Pasal 8
BAB 3 — KERJA SAMA OPERASI DAN/ATAU TEKNOLOGI
(1) Besaran imbalan jasa untuk Lapangan/Struktur Idle
sebagaimana dimaksud dalam Pasal 3 ayat (1) huruf c dan lapangan/struktur berproduksi sebagaimana dimaksud dalam Pasal 3 ayat (1) huruf d ditetapkan sebesar 85% (delapan puluh lima persen) dari besaran bagi hasil bagian Kontraktor (after tax) dalam syarat dan ketentuan Kontrak Kerja Sama skema cost recovery antara Pemerintah dan Kontraktor.
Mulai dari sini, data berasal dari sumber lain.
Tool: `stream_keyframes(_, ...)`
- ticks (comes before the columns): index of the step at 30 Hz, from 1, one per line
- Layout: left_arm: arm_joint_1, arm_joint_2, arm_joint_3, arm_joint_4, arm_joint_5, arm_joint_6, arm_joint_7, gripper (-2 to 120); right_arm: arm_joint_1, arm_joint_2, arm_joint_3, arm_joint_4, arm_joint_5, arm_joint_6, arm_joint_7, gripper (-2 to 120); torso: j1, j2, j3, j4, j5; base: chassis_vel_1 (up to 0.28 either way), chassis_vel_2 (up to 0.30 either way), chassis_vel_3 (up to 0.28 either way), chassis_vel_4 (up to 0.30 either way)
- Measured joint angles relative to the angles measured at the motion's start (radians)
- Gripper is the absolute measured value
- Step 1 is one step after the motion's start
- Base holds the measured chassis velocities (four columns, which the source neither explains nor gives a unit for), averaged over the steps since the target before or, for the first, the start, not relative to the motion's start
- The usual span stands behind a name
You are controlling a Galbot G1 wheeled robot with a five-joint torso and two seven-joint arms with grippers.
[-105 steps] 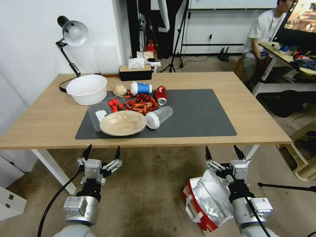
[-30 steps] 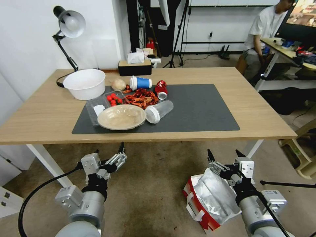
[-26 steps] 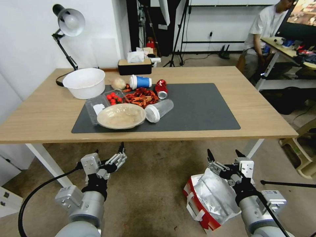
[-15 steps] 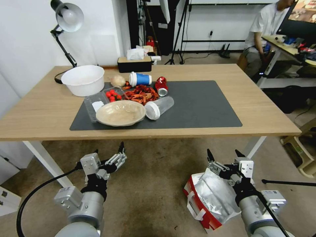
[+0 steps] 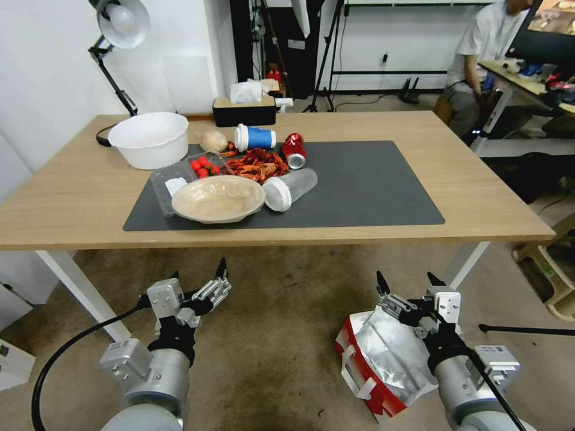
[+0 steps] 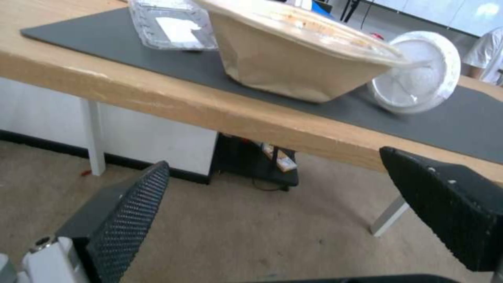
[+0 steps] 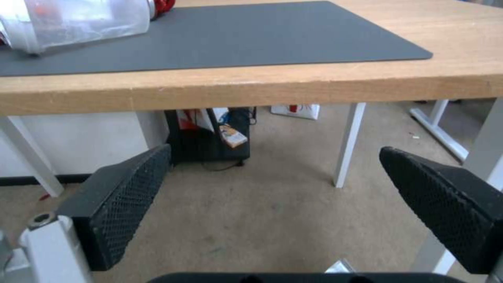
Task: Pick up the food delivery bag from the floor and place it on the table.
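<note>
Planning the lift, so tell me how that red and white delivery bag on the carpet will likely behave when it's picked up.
The food delivery bag looks like thin paper with crumpled foil lining, so its walls will probably buckle if squeezed. Its mouth gapes open, so it may sag or swing when lifted by a white strap handle. It already leans on the floor under the open right end effector, so a push could tip it.

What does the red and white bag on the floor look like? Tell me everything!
The food delivery bag is a boxy paper bag with red and white sides. Crinkly silver foil lines it and puffs out of its open top. White strap handles hang on its side. It sits tilted on the floor, a stained brownish carpet, in front of the table. The right gripper hovers open just above it.
</note>
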Motion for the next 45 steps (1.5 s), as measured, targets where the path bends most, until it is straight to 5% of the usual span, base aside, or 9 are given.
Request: stream_keyframes(45, -0.009, 0.004, 0.002, 0.012, 0.003, -0.003, 0.007, 100, 0.008, 0.000, 0.004, -0.013, 0.003, 0.000, 0.001, 100, -0.078, -0.193, -0.114, 0.0000, 0.0000, 0.000, 0.000, 0.000, 0.000)
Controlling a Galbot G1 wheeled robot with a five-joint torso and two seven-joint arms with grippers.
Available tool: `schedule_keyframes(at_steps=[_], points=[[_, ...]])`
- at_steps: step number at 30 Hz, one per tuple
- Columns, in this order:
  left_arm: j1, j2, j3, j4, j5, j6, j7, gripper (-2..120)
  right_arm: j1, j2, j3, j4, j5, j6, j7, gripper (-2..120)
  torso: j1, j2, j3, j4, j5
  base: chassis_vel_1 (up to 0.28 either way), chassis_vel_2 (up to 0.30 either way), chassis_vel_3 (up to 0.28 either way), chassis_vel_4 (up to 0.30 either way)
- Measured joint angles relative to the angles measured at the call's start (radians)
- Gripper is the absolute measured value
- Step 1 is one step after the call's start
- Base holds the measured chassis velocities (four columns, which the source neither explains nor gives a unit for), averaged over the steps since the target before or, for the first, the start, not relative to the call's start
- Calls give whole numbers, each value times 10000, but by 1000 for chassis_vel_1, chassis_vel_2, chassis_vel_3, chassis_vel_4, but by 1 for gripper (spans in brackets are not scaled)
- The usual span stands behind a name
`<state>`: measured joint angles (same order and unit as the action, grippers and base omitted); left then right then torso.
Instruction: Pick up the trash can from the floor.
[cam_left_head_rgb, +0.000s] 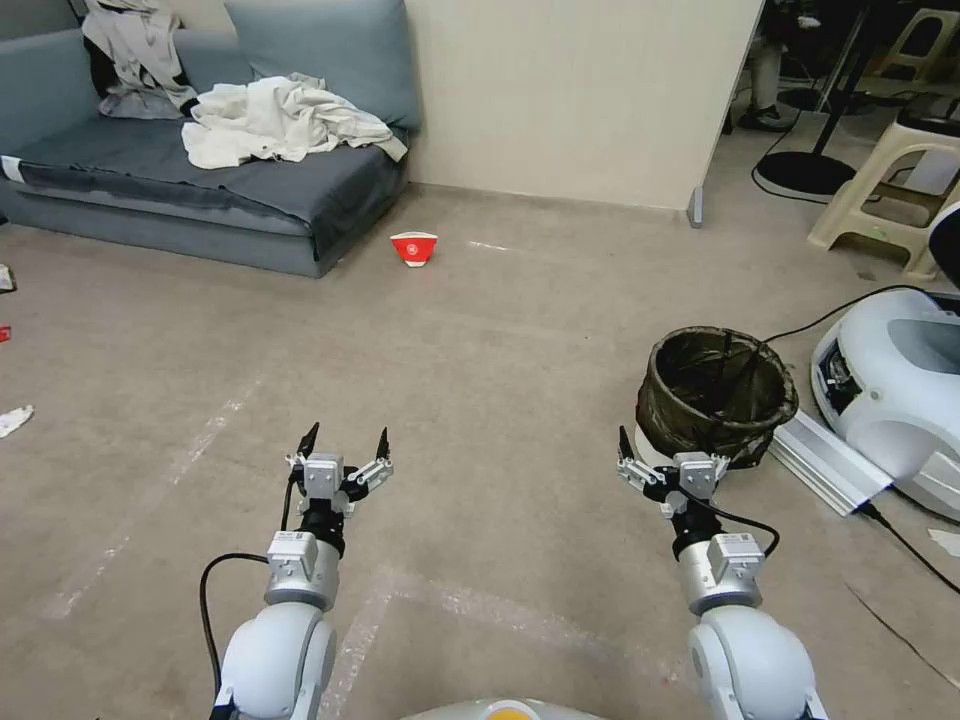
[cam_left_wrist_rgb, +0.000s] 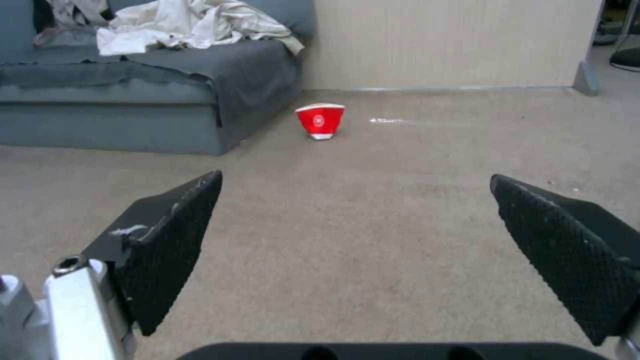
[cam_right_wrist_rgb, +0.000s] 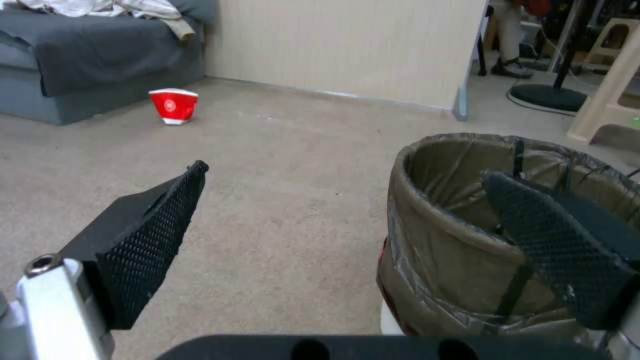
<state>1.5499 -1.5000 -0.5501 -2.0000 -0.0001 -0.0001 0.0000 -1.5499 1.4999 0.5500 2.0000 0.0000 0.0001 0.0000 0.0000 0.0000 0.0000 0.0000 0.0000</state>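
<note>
Two grippers are hanging low over the floor (cam_left_head_rgb: 480, 360), both with their black fingers spread wide and gripping nothing. The right gripper (cam_left_head_rgb: 672, 448) is sitting right at the trash can (cam_left_head_rgb: 715, 395); in the right wrist view one finger (cam_right_wrist_rgb: 553, 240) is showing in front of the can's near rim and inside, while the other (cam_right_wrist_rgb: 147, 235) is standing well clear over bare floor. Whether that near finger is actually touching the bag is hard to judge. The left gripper (cam_left_head_rgb: 345, 442) is hovering over open floor, well apart from the can, and its two fingers (cam_left_wrist_rgb: 170, 240) are framing a red-and-white paper cup (cam_left_wrist_rgb: 321, 120) far ahead.

The trash can is standing upright on the floor to the robot's right front, its dark olive bag folded over the rim and hanging down the sides. Only a sliver of its white base is peeking out beneath the bag, partly covered by the right gripper in the head view. Just beside the can, a white machine (cam_left_head_rgb: 900, 390) is lying partly cut off by the frame edge, with a pale flat bar (cam_left_head_rgb: 825, 462) between the two. A grey sofa (cam_left_head_rgb: 170, 170) with crumpled cloth is standing at the back left.
</note>
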Motion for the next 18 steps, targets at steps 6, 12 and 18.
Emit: schedule_keyframes(at_steps=[6,12,18], points=[[0,0,0,0,0,0,0,100,0,1,0,0,0,0,0,100,0,0,0,0,0,0,0,0,0],[0,0,0,0,0,0,0,100,0,0,0,0,0,0,-1,100,0,0,0,0,0,0,0,0,0],[17,-6,67,-319,-171,220,-25,100,-92,34,70,256,68,-111,-18,100,1,0,1,3,0,0,0,0,0]])
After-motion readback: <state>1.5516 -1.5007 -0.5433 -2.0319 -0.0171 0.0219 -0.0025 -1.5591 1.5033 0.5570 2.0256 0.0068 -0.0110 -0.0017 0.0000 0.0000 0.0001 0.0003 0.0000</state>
(2) Dalam hal Mitra mengajukan imbalan jasa sebagaimana
dimaksud pada ayat (1) lebih rendah dari 85% (delapan puluh lima persen), menjadi pertimbangan positif pada penilaian aspek keuangan dan imbalan jasa sebagaimana dimaksud dalam Pasal 4 ayat (4) huruf b.
(3) Besaran imbalan jasa sebagaimana dimaksud pada ayat
(1) dapat diberlakukan pada Kontrak Kerja Sama skema
gross split dengan penyesuaian bagi hasil bagian Kontraktor (before tax) menjadi sebesar 89% (delapan puluh sembilan persen).
(4) Penyesuaian bagi hasil bagian Kontraktor (before tax) pada
Kontrak Kerja Sama skema gross split sebagaimana dimaksud pada ayat (3) hanya diberlakukan terhadap peningkatan produksi Minyak dan Gas Bumi dari kerja sama operasi dan/atau teknologi sebagaimana dimaksud dalam Pasal 3.